In that first classroom scene, listening to these creepy kids speculate with macabre interest on just why their town is so weird – built on an Indian burial ground maybe? – made me realize I didn’t have the film figured out at all yet. After a moseying, too-casual opening, Frankenweenie snowballs as it progresses, in both story and energy. As Victor’s classmates become more and more involved in the story – particularly Edgar (Atticus Shaffer), an Igor-esque hunchback with long tangled fingers, who desperately wants to be Victor’s partner at the Science Fair – things just get more and more interesting. Don’t get me wrong, the backbone of this film is naturally the time-tested tale of a boy and his dog. Sparky is adorable in the most expected Burton-y way. Sparky laps up water, which then leaks out his seams. His tail becomes detached when he wags it too enthusiastically. And he cluelessly chases the flies that buzz around his rotting body. If you don’t think Sparky is cute and lovable, the movie likely can’t work on you. But for me this was all a given. I’m a sucker for cute dogs. Burton would have had to really shit the bed in this department for me to withdraw from it. So I have hard time applauding the achievement too much. It is in his treatment of the other kids where Burton shines with his old charm. After Landau, the film’s biggest scene stealer is the eery white cat owned by Weird Girl (Catherine O’Hara), who only has one saucer-eyed facial expression and whose litter-box leavings can predict the future. Every time that cat was on screen, I laughed.

Anyone familiar with the Frankenstein’s Monster films (or even just films/cartoons parodying those films) will know where certain elements of the story are heading. Obviously the black beehived poodle that Sparky likes will get a white streak in that beehive at some point. Obviously some villagers are going to chase Sparky into the town’s giant windmill. But what makes Frankenweenie worthy of its adaptation from the 1984 short, is the completely left-field turn it takes in its final act. I had originally planned on only alluding to these elements, but Disney’s ad campaign has already thoroughly blown the surprise. So be it. Frankenweenie isn’t just a Frankenstein’s Monster film. Burton exercises all his Universal monster predilections this time around. And then some. Invisible Man. Wolf Man. Dracula. The Mummy. Even Godzilla for good measure. The homage train goes off the rails. I won’t say how or why, but things turn into an all-out monsterpalooza.
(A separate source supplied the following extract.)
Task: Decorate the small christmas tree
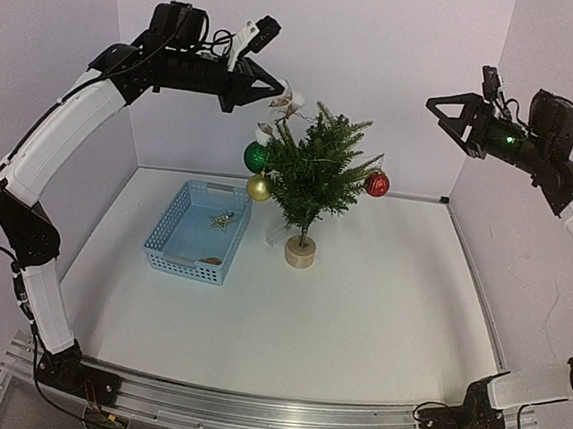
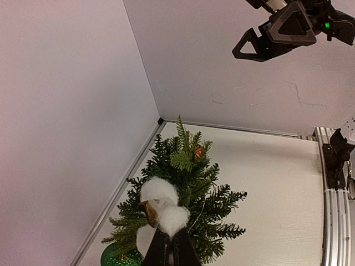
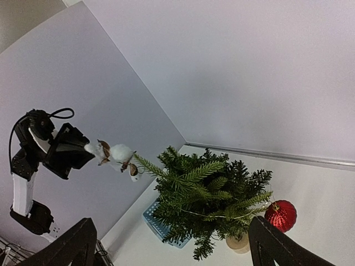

Admittedly, there is not a lot here for adults who aren’t able to access their inner child. Our hero isn’t that interesting, and our villain, the Mayor, isn’t either (he barely qualifies as a villain). While I enjoyed that the film kicks things up a big notch towards the end, if you compare the structure to the similar Edward Scissorhands, you can see how weak the rising tension actually is. But this is a wonderful kids film, for a certain kind of kid — the kind of kid that I was. Like Nightmare, this is a kids film for kids who like spooky things on a legitimate level. Burton doesn’t pull his macabre punches (we see Victor dig up Sparky’s grave, for example), and when the new monsters hit town, things even get a little scary. In a lot of ways, this is the most authentic Tim Burton movie that Tim Burton has made in a long, long time. Fittingly, it has a very solid score by Danny Elfman too. It also features live-action footage of Christopher Lee. That doesn’t really make the film better in any way, but hey, cramming Lee into something is never a bad thing. Bottom line, if you have the kind of kid who wants to be smeared in blood or wear fangs on Halloween instead of dressing as Spongebob, this could be their favorite film of the year. It is the Cabin in the Woods for 9-year-olds.